核心解説
この問題は、運動時の体温調節における生体反応の正しい知識を問うています。
体温調節中枢 (Thermoregulatory Center)は視床下部に存在し、運動による産熱増加に伴う深部体温上昇を感知すると、熱放散を促進するための自律神経反応を引き起こします。
正解の根拠 (Answer Rationale):
最重要!運動時の体温上昇に対し、生体は熱放散を促進するために
発汗 (Sweating)を開始します。
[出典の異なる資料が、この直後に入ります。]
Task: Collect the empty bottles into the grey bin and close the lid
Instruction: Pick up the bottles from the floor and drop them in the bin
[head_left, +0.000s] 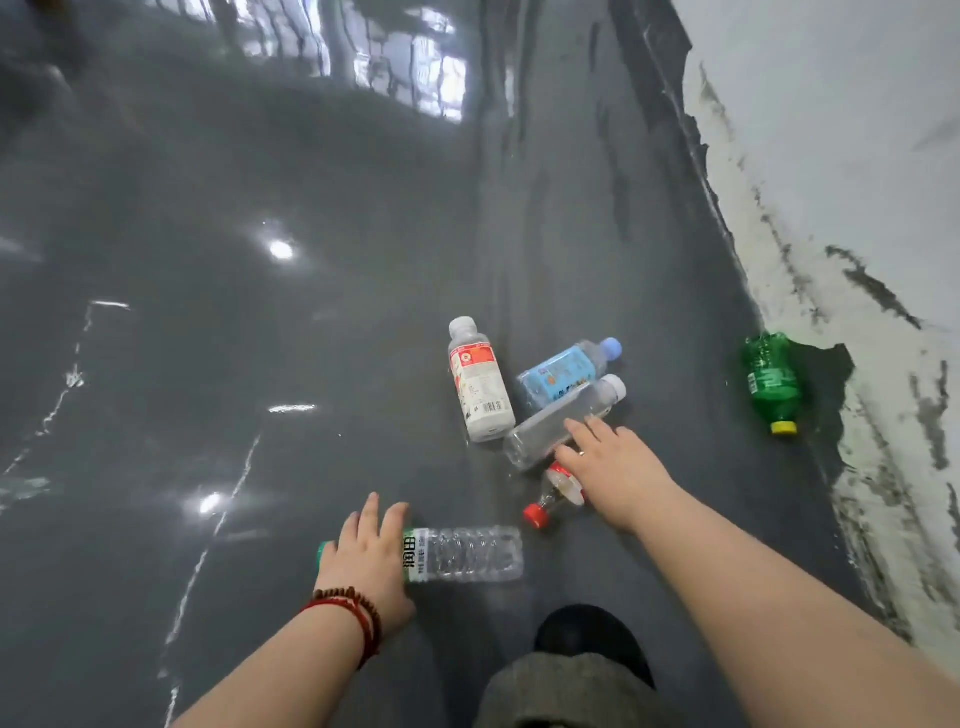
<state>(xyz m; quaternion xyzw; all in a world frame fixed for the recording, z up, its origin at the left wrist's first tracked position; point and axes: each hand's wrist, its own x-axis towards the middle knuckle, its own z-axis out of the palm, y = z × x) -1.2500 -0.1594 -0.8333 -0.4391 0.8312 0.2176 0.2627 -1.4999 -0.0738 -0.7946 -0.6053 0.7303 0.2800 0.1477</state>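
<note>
1. The left hand (366, 553) is lying over the neck end of a ribbed clear bottle (457, 554), fingers curving down around it just beside the green-and-white label; a green cap is peeking out on the far side of the hand. That bottle is lying flat on the floor (234, 364), base pointing right.
2. A red string and a dark bead bracelet (358, 613) are sitting on the left wrist.
3. The right hand (610, 467) is reaching out flat, fingers spread and fairly straight, the fingertips (574, 427) touching the side of a plain clear bottle with a white cap (558, 421). I cannot tell whether it is gripping anything; it is looking more like a press than a hold.
4. Under the right palm a small red-capped bottle (550, 493) is lying partly hidden, cap pointing toward the person.
5. Just beyond, a blue-labelled bottle (563, 374) is lying against the plain clear one, and a white bottle with a red-and-white label (478, 382) is lying beside them, cap away.
6. Well apart, to the right, a green bottle with a yellow cap (771, 382) is lying at the foot of the scuffed white wall (831, 156).
7. A dark shoe (587, 631) and a grey trouser leg (561, 691) are showing at the bottom edge.
8. The glossy grey floor is reflecting lights.
</note>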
汗が皮膚表面から蒸発する際に気化熱を奪うことで、効率的に体温を下げることができます。
誤答の分析 (Distractor Analysis):
混同注意!
①番の「ふるえの誘発」は
寒冷時 (Cold Exposure)の熱産生反応であり、運動時の体温上昇時には起こりません。
②番の「皮膚血管の収縮」も寒冷時の熱放散抑制反応です。運動時の体温上昇時には、逆に
皮膚血管は拡張 (Vasodilation)し、熱を体表へ運びます。
④番の「心拍出量の減少」は誤りです。運動時は心拍数と1回拍出量が増加し、
心拍出量は増加 (Increased Cardiac Output)して、熱と酸素を全身に運搬します。
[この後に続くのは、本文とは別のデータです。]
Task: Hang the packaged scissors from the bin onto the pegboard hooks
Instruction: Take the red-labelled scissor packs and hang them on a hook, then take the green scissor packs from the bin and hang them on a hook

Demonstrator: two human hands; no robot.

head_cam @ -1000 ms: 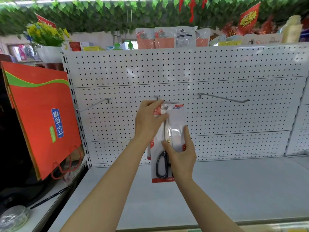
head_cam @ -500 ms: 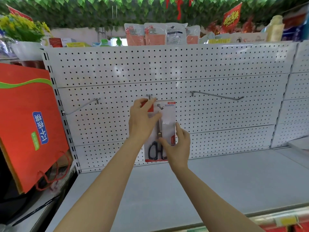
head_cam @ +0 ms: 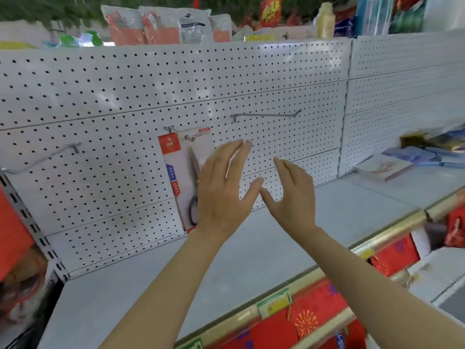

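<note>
A packaged pair of scissors (head_cam: 181,172), on a white card with red trim and black handles, hangs from the middle hook (head_cam: 173,129) of the white pegboard (head_cam: 125,102). My left hand (head_cam: 224,187) is open just in front of the package's right side, fingers spread, covering part of it. My right hand (head_cam: 293,195) is open a little further right, holding nothing. An empty hook (head_cam: 266,115) sticks out to the upper right and another empty hook (head_cam: 40,158) to the left. No bin is in view.
A grey shelf (head_cam: 226,260) runs below the pegboard, with a gold front rail (head_cam: 392,233). Boxed goods (head_cam: 385,167) lie on the shelf at right. Red packets (head_cam: 314,313) hang below the rail. Packaged items (head_cam: 161,26) stand atop the pegboard.
Both hands have let go of the scissors package, which now hangs on the middle hook. The hands have drawn back and to the right, and the view has swung right.
</note>
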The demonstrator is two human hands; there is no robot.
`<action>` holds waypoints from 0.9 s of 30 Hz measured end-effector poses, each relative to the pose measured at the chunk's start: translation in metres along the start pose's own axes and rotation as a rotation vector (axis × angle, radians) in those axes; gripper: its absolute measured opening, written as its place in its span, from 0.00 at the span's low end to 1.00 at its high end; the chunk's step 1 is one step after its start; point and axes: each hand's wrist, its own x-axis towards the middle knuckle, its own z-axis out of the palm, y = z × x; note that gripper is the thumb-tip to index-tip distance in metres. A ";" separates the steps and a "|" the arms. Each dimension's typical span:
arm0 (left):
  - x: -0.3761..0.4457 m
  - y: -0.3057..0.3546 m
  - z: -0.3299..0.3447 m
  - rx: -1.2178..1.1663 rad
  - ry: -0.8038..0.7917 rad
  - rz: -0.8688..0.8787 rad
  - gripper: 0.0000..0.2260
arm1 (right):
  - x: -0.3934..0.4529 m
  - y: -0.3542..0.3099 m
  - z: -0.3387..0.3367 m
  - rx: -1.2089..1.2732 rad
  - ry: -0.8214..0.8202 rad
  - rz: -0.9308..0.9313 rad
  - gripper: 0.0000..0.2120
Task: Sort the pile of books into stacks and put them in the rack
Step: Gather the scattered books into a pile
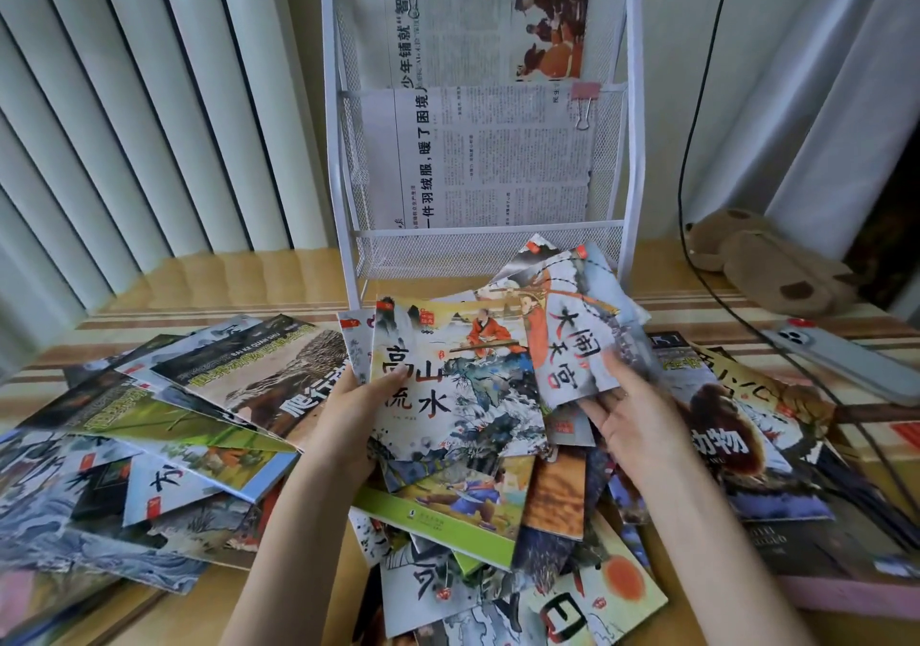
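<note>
Left hand grips an ink-painting book, right hand pinches another book (both above the pile).

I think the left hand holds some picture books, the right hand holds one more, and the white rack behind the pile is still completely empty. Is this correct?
Not quite. The left hand does hold picture books and the right hand holds one more book, but the white rack is not empty: the head view shows clipped newspapers in its upper pockets. Only its bottom pocket looks empty.

Thin picture books lie fanned in a loose pile before an upright white mesh rack.
</note>
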 end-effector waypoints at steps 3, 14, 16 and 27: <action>0.003 -0.001 0.000 -0.034 0.065 -0.008 0.09 | 0.003 -0.003 -0.001 0.080 -0.029 -0.050 0.19; -0.003 -0.002 0.003 0.261 0.286 0.561 0.38 | 0.007 -0.022 -0.021 -0.215 0.508 -0.510 0.09; -0.006 -0.001 0.006 0.268 0.330 0.628 0.36 | 0.008 -0.024 -0.026 -0.369 0.624 -0.645 0.11; -0.012 0.004 0.017 0.115 0.029 0.408 0.24 | 0.009 0.001 -0.004 -0.646 0.222 -0.402 0.16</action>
⑤番の「甲状腺ホルモンの急増」は基礎代謝を上げる長期的な体温調節に関与しますが、運動に即座に対応する急性反応ではありません。
関連概念の整理 (Related Concepts):
運動時の体温調節は、主に①皮膚血管拡張による対流・放射での熱放散、②発汗による蒸発熱放散の2つが中心です。一方、寒冷時は①皮膚血管収縮、②ふるえ熱産生が主反応です。この対比をしっかり押さえましょう。
概念整理:
運動時の体温調節反応:
-
発汗 (Sweating): 蒸発熱放散を促進 →
正解
- 皮膚血管拡張 (Vasodilation): 対流・放射による熱放散を促進
- 心拍出量増加 (Increased Cardiac Output): 熱と酸素の運搬
寒冷時の体温調節反応:
- ふるえ (Shivering): 熱産生を促進
- 皮膚血管収縮 (Vasoconstriction): 熱放散を抑制
- 甲状腺ホルモン分泌促進 (長期的適応)
一目で比較!:
| 状況 | 主な生体反応 | 目的 |
|---|
| 運動時 (体温上昇) | 発汗、皮膚血管拡張 | 熱放散の促進 |
| 寒冷時 (体温低下) | ふるえ、皮膚血管収縮 | 熱産生の促進・熱放散の抑制 |
看護過程ポイント:
-
アセスメント: 運動中の患者の
発汗状態、皮膚の色調・温感(紅潮・温かさ)、心拍数・血圧の変化を観察。脱水のリスクも評価する。
-
看護診断: 「体温調節能力低下リスク」や「体液量不足リスク」が関連しうる。
-
介入: 運動中の発汗による脱水を予防するため、
こまめな水分補給 (Hydration)を促す。過度な体温上昇を防ぐ環境調整(換気、衣服調節)も重要。
暗記のコツ:
「運動=熱い=熱を逃がす(発汗・血管拡張)」と「寒い=熱を逃がさない(血管収縮)・熱を作る(ふるえ)」のイメージで覚えましょう。体は「熱すぎる」か「寒すぎる」かの状態に応じて、真逆の反応を示します。
国試頻出ポイント:
体温調節の基本的な自律神経反応は、看護師国家試験で繰り返し出題される必須項目です。特に「運動時 vs 寒冷時」の反応の対比は、頻出パターンです。
出題パターン注意!:
基礎的な知識問題として「正しい組み合わせはどれか」や、事例問題で「発熱患者の看護」と組み合わせて「発汗がみられた場合の評価」を問う形でも出題されます。